To mark the occasion we’ve put together a list of six French films that play with and subtly subvert this idea of female ‘sexual awakening’ in cinema, from girlhood to adulthood.
Carl Theodor Dreyer ’s silent masterpiece focuses not on the unsteady steps into womanhood, but on the last moments of our 19-year-old heroine’s brief life. Here is a girl who eschews the pressures of gender conformity, refusing to wear women’s clothes and vowing her faith and obedience to no earthly man – only to God – and is punished severely.

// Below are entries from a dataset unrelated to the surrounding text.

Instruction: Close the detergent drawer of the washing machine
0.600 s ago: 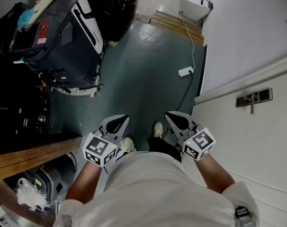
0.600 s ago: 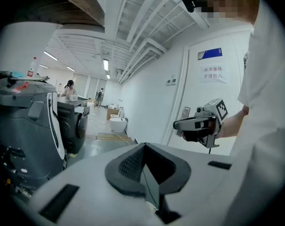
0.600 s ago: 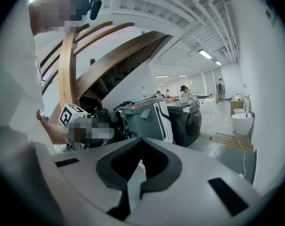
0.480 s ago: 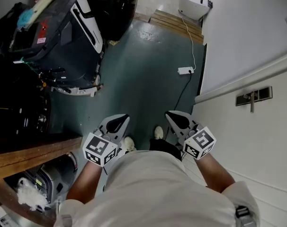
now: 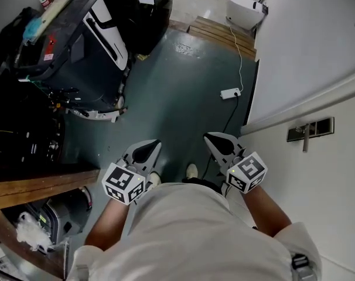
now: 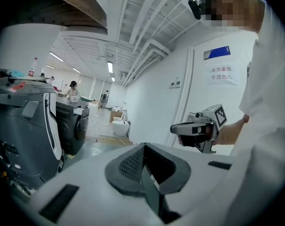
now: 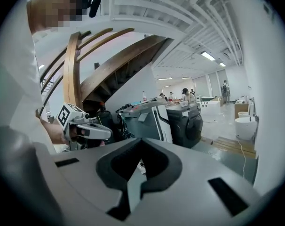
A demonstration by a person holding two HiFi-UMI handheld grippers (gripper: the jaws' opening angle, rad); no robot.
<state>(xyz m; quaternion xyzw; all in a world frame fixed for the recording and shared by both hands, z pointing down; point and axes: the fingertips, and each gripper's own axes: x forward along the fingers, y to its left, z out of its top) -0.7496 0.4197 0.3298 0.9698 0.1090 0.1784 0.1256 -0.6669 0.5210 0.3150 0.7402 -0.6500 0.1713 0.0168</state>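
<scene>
A dark front-loading washing machine stands well ahead on the left of the hall, showing as a black box at the top of the head view. Its detergent drawer cannot be made out from here. My left gripper is held at waist height over the floor, shut with nothing in it. The right gripper hangs level with it, a hand's width to the right, also shut and empty. Both are far from the machine. Each gripper shows in the other's view: the right gripper and the left gripper.
A grey floor-scrubbing machine stands to the left before the washing machine. On the green floor lie a white power strip and its cable. Farther off stand a wooden pallet and a white toilet. A white door with a handle is on the right, a wooden beam at lower left.
The head view has drifted a little forward and the person's feet have shifted. Both grippers keep the same pose, shut and side by side.
</scene>
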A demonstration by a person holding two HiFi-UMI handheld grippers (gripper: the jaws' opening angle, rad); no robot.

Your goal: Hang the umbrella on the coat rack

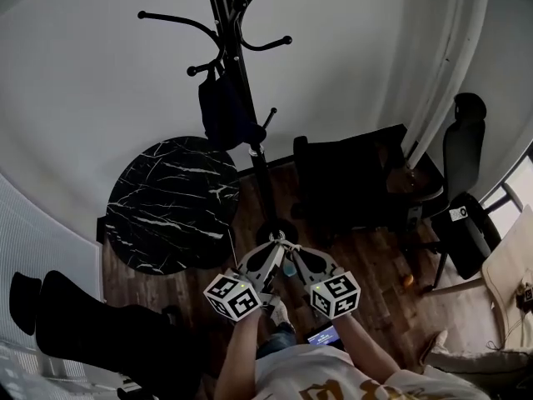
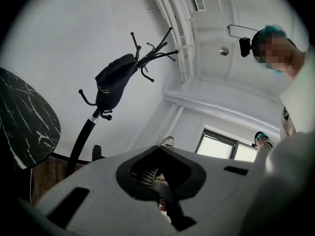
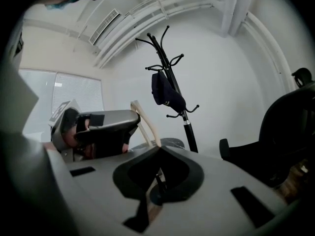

While the film’s focus is firmly on Joan’s trial and persecution, critic Pauline Kael saw something else in Dreyer’s austere direction that combined stark close-ups and rapid editing to build the atmosphere of fervent oppression that leads to Joan’s torture and eventual death. For her, there was a subtle double meaning in the ‘passion’ of the title, referring both to its spiritual and subversively erotic dimension: “In [his] enlargement Joan and her persecutors are shockingly fleshly – isolated with their sweat, warts, spittle, and tears, and (as no one used makeup) with startlingly individual contours, features, and skin. No other film has so subtly linked eroticism with religious persecution.”
Séverine ( Catherine Deneuve ) is a 23-year-old woman languishing in the boredom of her bourgeois marriage. Having never been allowed to indulge in any sort of sexual experimentation in her youth, she has instead followed convention and married a handsome doctor who keeps her dripping in Yves Saint Laurent but cannot pique her sexual interest. Being unable to have a healthy sexual relationship within her marriage, she indulges in perverse fantasies of rape and sexual domination, eventually attempting to realise them by becoming a madame at a high-class brothel.
Luis Buñuel ’s exploration of Séverine’s sexuality is played out with characteristic surrealist flourish, and her true motivations remain always obscured. Critic Melissa Anderson has observed that, for Deneuve, this ultimate mystery became a calling card and the basis of the rest of her filmic output: “ Belle de Jour , more than any other film from the first decade of her career, defined what would become one of the actress’s most notorious personae: the exquisite blank slate lost in her own masochistic fantasies and onto whom all sorts of perversions could be projected.”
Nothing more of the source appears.